**Your instructions:** Restate the following data in its entirety, word for word and without images.

[Data]

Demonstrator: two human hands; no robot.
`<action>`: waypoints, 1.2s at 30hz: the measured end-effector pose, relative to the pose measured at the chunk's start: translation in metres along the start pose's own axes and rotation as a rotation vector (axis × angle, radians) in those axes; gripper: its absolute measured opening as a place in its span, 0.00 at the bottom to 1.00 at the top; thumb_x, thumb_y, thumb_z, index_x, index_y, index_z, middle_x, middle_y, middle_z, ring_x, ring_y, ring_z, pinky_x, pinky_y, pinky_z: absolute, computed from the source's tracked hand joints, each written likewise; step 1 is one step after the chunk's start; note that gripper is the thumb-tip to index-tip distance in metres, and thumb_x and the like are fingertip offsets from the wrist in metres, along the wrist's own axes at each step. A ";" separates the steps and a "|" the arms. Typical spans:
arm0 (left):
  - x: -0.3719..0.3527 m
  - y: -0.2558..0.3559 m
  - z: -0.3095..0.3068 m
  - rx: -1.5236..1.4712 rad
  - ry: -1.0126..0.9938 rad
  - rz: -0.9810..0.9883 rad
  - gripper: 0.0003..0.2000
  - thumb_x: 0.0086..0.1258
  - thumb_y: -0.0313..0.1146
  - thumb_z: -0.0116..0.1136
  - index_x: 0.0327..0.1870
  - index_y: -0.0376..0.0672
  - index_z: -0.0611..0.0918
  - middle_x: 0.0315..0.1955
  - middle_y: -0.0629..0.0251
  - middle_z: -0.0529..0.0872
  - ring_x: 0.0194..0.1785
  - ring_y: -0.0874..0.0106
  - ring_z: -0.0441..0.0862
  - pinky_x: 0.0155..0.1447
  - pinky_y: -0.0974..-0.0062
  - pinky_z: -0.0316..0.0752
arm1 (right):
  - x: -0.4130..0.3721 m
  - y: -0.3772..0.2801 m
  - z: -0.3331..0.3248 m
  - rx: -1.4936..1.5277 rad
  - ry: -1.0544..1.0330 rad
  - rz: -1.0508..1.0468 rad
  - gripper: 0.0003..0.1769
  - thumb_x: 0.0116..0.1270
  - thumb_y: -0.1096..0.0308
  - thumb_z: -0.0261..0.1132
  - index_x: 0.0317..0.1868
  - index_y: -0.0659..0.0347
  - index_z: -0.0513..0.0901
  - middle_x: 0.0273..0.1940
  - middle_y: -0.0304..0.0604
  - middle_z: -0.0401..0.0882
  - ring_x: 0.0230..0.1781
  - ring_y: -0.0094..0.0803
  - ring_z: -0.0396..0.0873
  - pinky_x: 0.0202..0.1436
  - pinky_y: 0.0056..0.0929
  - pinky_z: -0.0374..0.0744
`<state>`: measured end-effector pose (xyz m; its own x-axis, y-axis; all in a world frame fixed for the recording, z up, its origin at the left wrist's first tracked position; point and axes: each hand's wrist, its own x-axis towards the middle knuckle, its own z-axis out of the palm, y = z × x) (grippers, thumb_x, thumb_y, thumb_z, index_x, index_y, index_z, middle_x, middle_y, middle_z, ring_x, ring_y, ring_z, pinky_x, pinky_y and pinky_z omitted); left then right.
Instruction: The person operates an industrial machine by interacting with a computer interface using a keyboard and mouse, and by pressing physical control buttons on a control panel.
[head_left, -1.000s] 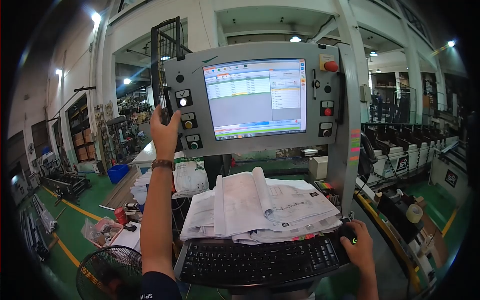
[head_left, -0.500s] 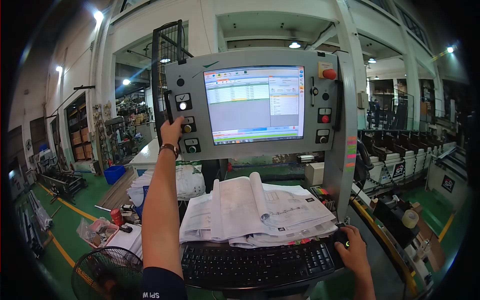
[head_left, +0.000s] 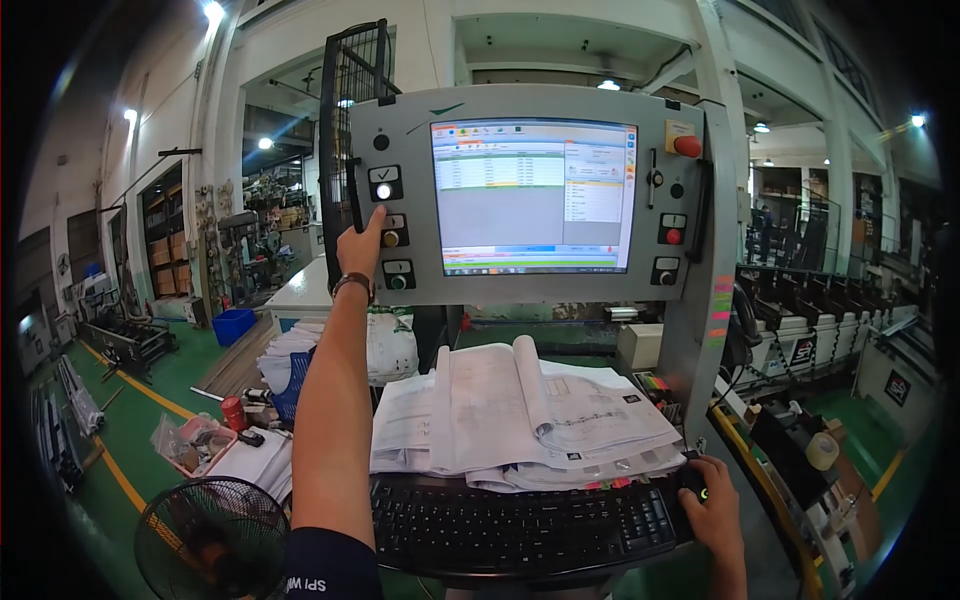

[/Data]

**Task answer:**
Demonstrator: two human hands; no robot.
`<action>`: waypoints, 1.2s at 30hz: the measured end-effector pose, relative to the pose measured at the chunk's start: translation in metres along the start pose's own axes and rotation as a rotation vector (axis × angle, radians) in those axes; gripper: its absolute measured opening as a place in its span, 0.00 at the bottom to 1.00 at the top; thumb_x, thumb_y, thumb_z, index_x, index_y, index_z, middle_x, middle_y, middle_z, ring_x, ring_y, ring_z, pinky_x, pinky_y, pinky_z: absolute, computed from the source's tracked hand joints, each written likewise; step 1 is one step after the chunk's start; note that gripper is the thumb-tip to index-tip distance in metres, and thumb_x and the like are fingertip offsets from the wrist in metres, along the wrist's own axes at each step. A ";" separates the steps and a "|" the arms. Typical spans:
arm0 (left):
  - x: -0.3719..0.3527 m
  - y: -0.2558..0.3559 m
  - z: -0.3095..0.3068 m
  - rx: -1.5236..1.4712 rad
  - ry: -1.0126..0.9938 rad
  - rz: -0.9810..0.9883 rad
  - gripper: 0.0003..0.2000
  - thumb_x: 0.0086..0.1258
  - thumb_y: -0.0313..0.1146
  - thumb_z: -0.0116..0.1136
  - index_x: 0.0327..0.1870
  - index_y: -0.0376..0.0672
  - index_z: -0.0611..0.0918
  - middle_x: 0.0315..0.1955
  - middle_y: -0.0629..0.0251
  - middle_z: -0.0529..0.0872
  - ring_x: 0.0194..0.1785
  - ring_y: -0.0874..0.0106
  - ring_z: -0.0441..0.0862
  - pinky_x: 0.0155..0.1447
  - pinky_y: -0.0974..-0.0062
  - pinky_z: -0.0316..0.0752
arm1 (right):
  - x: -0.4130..0.3721 m
  - y: -0.3772..0.2801 m
  - z: -0.3331..0.3248 m
  - rx: -1.4936..1.5277 rad
  - ry: -1.0544..1.0330 rad
  - rz: -1.0508..1.0468 rad
  - gripper: 0.0003..0.1769
  - thumb_x: 0.0116..0.1270
  - thumb_y: -0.1096..0.0308
  - thumb_z: -0.0261..0.1132
  - index_x: 0.0317..0.1868
  - index_y: -0.0659..0.0347
  - index_z: -0.0513..0.0901
  - middle_x: 0.0273..0.1940
  - middle_y: -0.0304..0.0604
  - middle_z: -0.0401..0.0882
  - ring_x: 0.0230..0.1781
  - ring_y: -0.0094..0.0803
  - ring_z: -0.0396..0.0873
  - pinky_x: 0.0202..0.1436
  - pinky_y: 0.0056..0.0929
  - pinky_z: -0.0374..0.0744
`<state>`: measured end-effector pose (xyz m; its own x-axis, y-axis; all in a world frame fixed for the recording, z up, its origin at the left wrist's first tracked position; point and axes: each hand's wrist, its own x-axis towards the middle knuckle, its own z-axis out of the palm, y = z × x) (grippers, thumb_x, thumb_y, thumb_z, index_x, index_y, index_z, middle_x, middle_y, middle_z, ring_x, ring_y, ring_z, pinky_x, pinky_y and pinky_z omitted); left then right.
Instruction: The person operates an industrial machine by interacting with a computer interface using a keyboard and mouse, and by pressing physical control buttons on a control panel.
[head_left, -1.000s] 
[head_left, -0.500s] 
[head_left, +0.000s] 

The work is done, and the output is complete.